O presidente do Supremo não pode pautar ao Plenário relatório da Polícia Federal sem primeiro conferi‑lo e verificar sua pertinência técnica.
O julgamento marcado pelo ministro Edson Fachin para 15 de setembro sobre contatos entre Daniel Vorcaro e o ministro Alexandre de Moraes é o caso em que a tese é aplicada concretamente.
O autor propõe um modelo em dois tempos: primeiro o presidente apura — recebe a notícia, identifica fatos, ouve o ministro noticiado, verifica o material e pode arquivar de plano; depois o Plenário delibera sobre o relatório produzido pela autoridade apuradora.
O ministro Fachin já concentrou procedimentos na Presidência, pediu esclarecimentos ao relator das investigações, ao ministro noticiado, ao procurador‑geral da República e ao diretor‑geral da PF, e suspendeu procedimentos correlatos, ações que o autor considera insuficientes porque não equivalem a conferir o relatório.
O relator das investigações do Banco Master requisitou informações sobre a rede de influência do investigado em 24 de agosto, e a Polícia Federal incluiu no relatório os contatos e mensagens atribuídos ao ministro Alexandre de Moraes; a Procuradoria sustenta que a apuração sobre o destinatário das mensagens não podia ser determinada sem provocação do Ministério Público.
O Regimento Interno do STF não disciplina quem apura, como se trata a notícia prévia nem quando arquivar sem levar ao Plenário; por analogia, o autor invoca a Resolução CNJ 135/2011 (artigos 8º, 9º e 14) para fundamentar a obrigação de o presidente promover apuração imediata e elaborar relatório conclusivo antes de submeter o caso ao colegiado.

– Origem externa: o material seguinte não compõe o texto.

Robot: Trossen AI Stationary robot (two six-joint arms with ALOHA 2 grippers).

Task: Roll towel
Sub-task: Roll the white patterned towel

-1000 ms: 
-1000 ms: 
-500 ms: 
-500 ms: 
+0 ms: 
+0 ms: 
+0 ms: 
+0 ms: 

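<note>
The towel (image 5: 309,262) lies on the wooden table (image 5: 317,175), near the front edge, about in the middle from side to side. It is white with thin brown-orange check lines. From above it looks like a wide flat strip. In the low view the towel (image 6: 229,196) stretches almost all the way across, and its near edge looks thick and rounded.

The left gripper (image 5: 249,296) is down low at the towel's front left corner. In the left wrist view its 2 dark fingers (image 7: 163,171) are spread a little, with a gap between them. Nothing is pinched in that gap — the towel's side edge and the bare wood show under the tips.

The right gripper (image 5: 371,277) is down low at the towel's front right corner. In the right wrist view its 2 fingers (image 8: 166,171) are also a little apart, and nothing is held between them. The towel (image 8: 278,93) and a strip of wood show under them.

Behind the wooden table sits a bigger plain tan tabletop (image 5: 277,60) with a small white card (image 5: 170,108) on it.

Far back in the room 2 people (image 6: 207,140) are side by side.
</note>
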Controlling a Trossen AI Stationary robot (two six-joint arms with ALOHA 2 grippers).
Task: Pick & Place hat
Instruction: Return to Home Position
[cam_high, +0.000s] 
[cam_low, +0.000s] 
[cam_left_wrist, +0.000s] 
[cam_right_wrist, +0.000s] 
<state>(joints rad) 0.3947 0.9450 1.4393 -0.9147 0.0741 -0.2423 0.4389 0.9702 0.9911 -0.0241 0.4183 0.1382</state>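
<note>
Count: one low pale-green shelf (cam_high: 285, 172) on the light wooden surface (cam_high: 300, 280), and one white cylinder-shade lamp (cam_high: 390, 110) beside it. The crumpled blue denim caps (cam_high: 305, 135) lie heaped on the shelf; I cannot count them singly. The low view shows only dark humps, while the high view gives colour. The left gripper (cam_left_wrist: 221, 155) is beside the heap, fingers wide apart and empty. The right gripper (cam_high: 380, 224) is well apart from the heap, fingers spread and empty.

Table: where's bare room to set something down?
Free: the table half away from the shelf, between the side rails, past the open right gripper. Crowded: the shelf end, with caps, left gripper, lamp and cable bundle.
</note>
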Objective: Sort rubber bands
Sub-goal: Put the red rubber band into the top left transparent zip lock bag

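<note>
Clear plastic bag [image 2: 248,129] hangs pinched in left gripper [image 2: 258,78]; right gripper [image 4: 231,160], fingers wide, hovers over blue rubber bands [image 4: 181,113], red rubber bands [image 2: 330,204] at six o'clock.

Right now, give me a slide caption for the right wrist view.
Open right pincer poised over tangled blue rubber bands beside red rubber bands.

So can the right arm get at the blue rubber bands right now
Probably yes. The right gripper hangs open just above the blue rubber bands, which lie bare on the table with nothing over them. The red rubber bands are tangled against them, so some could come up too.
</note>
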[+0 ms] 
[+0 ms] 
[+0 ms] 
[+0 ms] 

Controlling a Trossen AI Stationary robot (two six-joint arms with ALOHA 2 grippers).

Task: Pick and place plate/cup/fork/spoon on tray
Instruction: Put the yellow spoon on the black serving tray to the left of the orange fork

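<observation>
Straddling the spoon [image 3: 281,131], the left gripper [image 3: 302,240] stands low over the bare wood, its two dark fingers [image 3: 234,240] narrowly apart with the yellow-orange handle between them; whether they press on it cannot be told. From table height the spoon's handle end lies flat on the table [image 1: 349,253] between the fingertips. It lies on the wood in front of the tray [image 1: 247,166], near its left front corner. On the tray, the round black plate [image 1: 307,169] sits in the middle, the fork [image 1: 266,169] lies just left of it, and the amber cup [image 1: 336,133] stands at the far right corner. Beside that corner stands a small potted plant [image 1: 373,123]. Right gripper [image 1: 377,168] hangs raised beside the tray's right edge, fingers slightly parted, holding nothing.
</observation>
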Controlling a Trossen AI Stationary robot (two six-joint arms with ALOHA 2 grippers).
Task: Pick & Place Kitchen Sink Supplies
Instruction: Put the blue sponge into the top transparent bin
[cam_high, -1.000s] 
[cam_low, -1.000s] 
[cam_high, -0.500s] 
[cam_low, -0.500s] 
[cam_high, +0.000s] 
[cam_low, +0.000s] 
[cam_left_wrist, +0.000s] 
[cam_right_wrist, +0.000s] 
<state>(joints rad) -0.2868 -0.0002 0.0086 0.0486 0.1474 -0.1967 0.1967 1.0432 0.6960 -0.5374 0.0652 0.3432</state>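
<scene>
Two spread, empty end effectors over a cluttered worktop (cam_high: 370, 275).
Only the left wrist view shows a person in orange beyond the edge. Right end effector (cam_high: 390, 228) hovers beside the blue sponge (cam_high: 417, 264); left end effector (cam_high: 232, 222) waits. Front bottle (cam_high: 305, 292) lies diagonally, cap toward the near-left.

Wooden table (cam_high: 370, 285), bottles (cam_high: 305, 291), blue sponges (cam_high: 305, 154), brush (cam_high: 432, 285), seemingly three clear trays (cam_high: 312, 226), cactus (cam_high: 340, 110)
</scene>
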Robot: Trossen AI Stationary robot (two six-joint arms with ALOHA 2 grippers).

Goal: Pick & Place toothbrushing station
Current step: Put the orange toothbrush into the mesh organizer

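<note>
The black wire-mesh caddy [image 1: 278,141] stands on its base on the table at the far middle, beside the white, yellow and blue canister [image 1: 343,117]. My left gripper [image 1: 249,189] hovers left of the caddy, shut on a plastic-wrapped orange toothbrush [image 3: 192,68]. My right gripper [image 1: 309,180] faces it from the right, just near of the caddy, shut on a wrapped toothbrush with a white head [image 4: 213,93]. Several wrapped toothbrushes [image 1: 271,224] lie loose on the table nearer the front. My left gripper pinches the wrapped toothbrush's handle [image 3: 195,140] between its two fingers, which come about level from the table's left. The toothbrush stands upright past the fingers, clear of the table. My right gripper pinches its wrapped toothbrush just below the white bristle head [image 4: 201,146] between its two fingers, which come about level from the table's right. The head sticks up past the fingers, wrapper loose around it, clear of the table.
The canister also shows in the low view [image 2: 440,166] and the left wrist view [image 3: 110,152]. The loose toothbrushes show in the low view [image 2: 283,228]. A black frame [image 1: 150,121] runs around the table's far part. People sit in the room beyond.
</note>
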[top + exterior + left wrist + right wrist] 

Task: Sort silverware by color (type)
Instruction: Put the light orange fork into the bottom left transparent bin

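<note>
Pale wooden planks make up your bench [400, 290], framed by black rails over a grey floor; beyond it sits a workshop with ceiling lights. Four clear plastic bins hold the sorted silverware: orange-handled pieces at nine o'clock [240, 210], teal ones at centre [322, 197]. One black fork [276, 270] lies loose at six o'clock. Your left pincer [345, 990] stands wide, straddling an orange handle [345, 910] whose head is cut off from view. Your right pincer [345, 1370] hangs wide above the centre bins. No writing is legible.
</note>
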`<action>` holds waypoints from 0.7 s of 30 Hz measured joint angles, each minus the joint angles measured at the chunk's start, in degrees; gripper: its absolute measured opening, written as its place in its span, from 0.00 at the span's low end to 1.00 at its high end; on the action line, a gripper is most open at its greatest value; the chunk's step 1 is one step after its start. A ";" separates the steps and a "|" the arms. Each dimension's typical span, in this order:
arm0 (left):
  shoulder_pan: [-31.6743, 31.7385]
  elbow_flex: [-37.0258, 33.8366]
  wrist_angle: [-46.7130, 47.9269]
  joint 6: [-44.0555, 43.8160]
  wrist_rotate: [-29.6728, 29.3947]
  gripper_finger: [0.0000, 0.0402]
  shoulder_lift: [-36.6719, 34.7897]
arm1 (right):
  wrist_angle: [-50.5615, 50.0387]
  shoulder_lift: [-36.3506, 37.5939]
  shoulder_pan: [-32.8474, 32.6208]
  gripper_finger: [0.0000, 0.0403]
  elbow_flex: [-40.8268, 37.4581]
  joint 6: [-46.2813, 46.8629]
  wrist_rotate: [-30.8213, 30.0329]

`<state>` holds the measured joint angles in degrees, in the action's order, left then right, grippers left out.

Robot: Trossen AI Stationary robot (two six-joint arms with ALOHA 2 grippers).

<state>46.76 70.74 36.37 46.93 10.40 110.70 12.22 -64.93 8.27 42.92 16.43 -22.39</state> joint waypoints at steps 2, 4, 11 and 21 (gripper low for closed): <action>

Relatório policial é documento técnico e exige verificação prévia de pertinência e adequação técnica, porque pode ser impertinente ao objeto ou tecnicamente inadequado.
15 de setembro — data para julgamento sobre Vorcaro e Alexandre de Moraes
24 de agosto — pedido de informações pelo relator das investigações do Banco Master
Resolução CNJ 135/2011 — artigos 8º, 9º e 14 — modelo citado para apuração prévia
O próximo passo é a sessão do Plenário convocada para 15 de setembro, quando a Presidência deverá apresentar o relatório apurado ou a proposta de arquivamento.